Per-user vs per-IP limits in Rest API - Performance Comparison
When setting limits on API requests, it's important to understand how the system handles these limits.
We want to see how the number of checks grows as more users or IPs make requests.
Analyze the time complexity of the following code snippet.
// Check if user has exceeded request limit
if (userRequests[userId] > userLimit) {
rejectRequest();
}
// Check if IP has exceeded request limit
if (ipRequests[ipAddress] > ipLimit) {
rejectRequest();
}
// Process request if limits not exceeded
processRequest();
This code checks request counts per user and per IP address before allowing the request.
Identify the loops, recursion, array traversals that repeat.
- Primary operation: Checking request counts in user and IP maps.
- How many times: Once per incoming request.
Each request triggers two quick lookups: one for the user and one for the IP.
| Input Size (n) | Approx. Operations |
|---|---|
| 10 requests | 20 lookups (2 per request) |
| 100 requests | 200 lookups |
| 1000 requests | 2000 lookups |
Pattern observation: Operations grow directly with the number of requests.
Time Complexity: O(n)
This means the time to check limits grows linearly with the number of requests.

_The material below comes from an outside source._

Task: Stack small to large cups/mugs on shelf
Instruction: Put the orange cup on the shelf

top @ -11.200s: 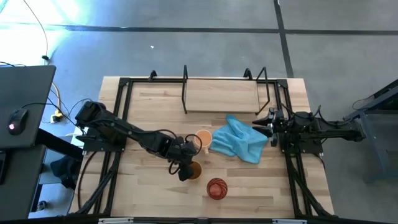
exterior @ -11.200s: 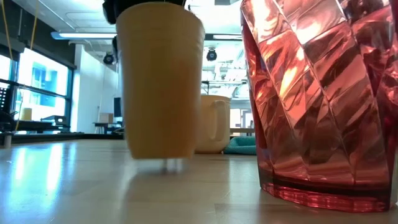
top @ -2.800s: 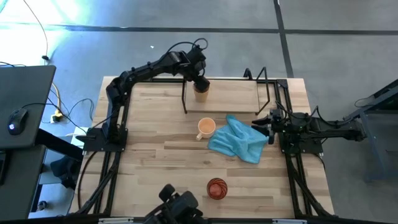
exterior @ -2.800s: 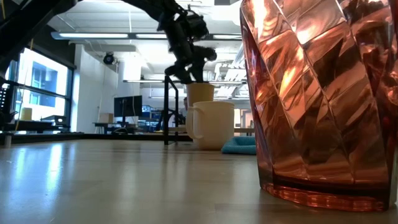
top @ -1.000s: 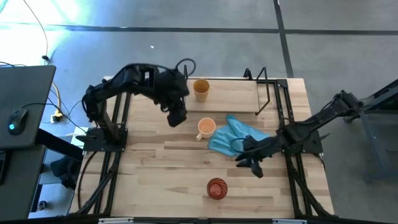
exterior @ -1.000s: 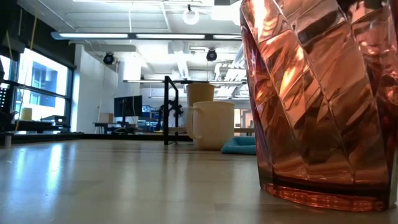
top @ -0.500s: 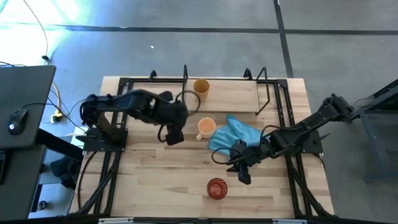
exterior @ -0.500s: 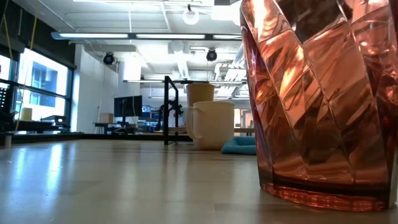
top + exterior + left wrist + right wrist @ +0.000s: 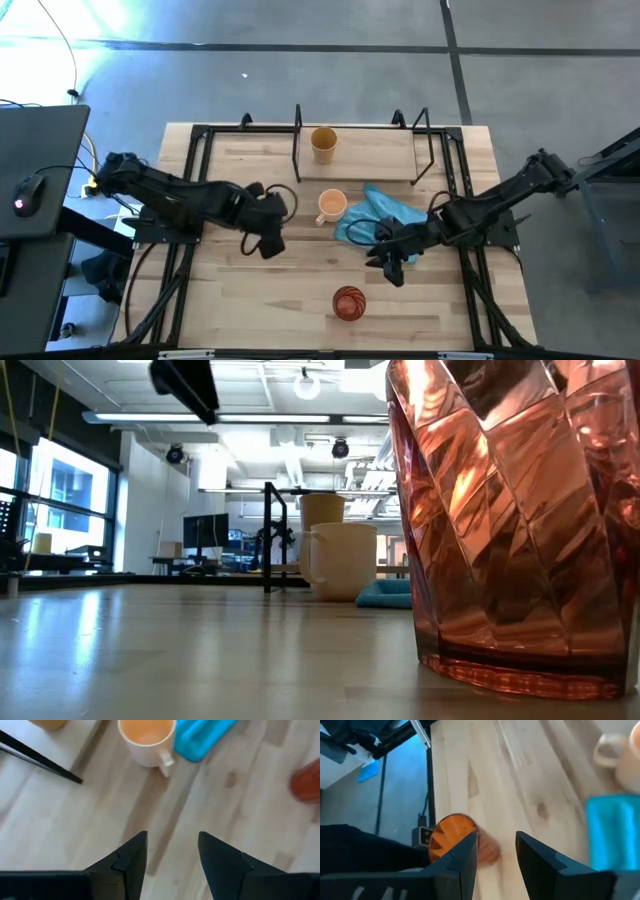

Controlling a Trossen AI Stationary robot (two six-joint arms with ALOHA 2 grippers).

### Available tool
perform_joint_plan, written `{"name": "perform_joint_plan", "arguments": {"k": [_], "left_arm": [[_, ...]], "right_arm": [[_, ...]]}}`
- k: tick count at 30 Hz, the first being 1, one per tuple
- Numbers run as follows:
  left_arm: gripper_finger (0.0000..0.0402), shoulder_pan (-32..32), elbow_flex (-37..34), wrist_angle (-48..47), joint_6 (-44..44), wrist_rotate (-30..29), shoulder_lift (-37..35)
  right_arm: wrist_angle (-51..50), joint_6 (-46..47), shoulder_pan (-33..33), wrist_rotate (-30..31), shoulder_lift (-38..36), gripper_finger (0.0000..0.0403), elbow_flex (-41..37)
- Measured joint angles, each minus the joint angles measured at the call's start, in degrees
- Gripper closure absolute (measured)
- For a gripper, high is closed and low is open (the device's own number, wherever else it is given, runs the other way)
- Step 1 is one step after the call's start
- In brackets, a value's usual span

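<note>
Step in hand: 1 of 3 placed, by the look of it.

Left tool [image 9: 268, 243] hangs over bare desk [image 9: 230, 290], fingers apart, empty.

Yellow cup [image 9: 323, 142] stands upright on the shelf [image 9: 360, 155]. Mug [image 9: 331, 206] sits mid-desk, handle showing.

Right tool [image 9: 388, 262], fingers apart and empty, hovers near the faceted red cup [image 9: 348, 302]; next it likely needs to descend and close on it.

Overhead camera is looking straight down on the whole table [image 9: 240, 300], low camera is sitting at tabletop level right against the red cup [image 9: 510, 520], wrist cameras are peering down past their fingers, all sharing the mug [image 9: 148, 741].
</note>
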Motion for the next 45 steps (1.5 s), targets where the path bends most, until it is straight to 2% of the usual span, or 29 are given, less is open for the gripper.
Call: {"name": "perform_joint_plan", "arguments": {"k": [4, 17, 26, 31, 45], "left_arm": [[0.0236, -1.86, -3.91, 2.96, -3.44, -1.17, -3.03], [0.0236, -4.5, -16.17, 13.35, -7.7, -3.58, -7.78], [0.0236, -4.49, -16.55, 13.11, -2.73, -7.68, -7.81], [0.0236, -4.47, -16.55, 13.06, -0.27, -7.87, -7.81], [0.0236, -4.47, -16.55, 11.91, 1.0, -9.35, -7.83]], "right_arm": [[0.55, 0.72, -0.07, -4.57, 2.55, 0.0277, 0.0], [5.44, 5.51, 2.3, -3.93, 10.23, 0.0277, 0.0], [10.71, 8.3, 3.58, -2.25, 13.77, 0.0277, 0.0], [12.65, 10.38, 3.84, -1.85, 16.19, 0.0277, 0.0], [11.21, 10.9, 3.86, -1.88, 17.94, 0.0277, 0.0]]}}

[X] Wrong: "Checking per-user and per-IP limits means the time grows with the number of users or IPs."
[OK] Correct: Each request only checks its own user and IP, so time depends on requests, not total users or IPs.
Understanding how per-user and per-IP checks scale helps you design fair and efficient APIs.
What if we added a nested loop to check all users' request counts on each request? How would the time complexity change?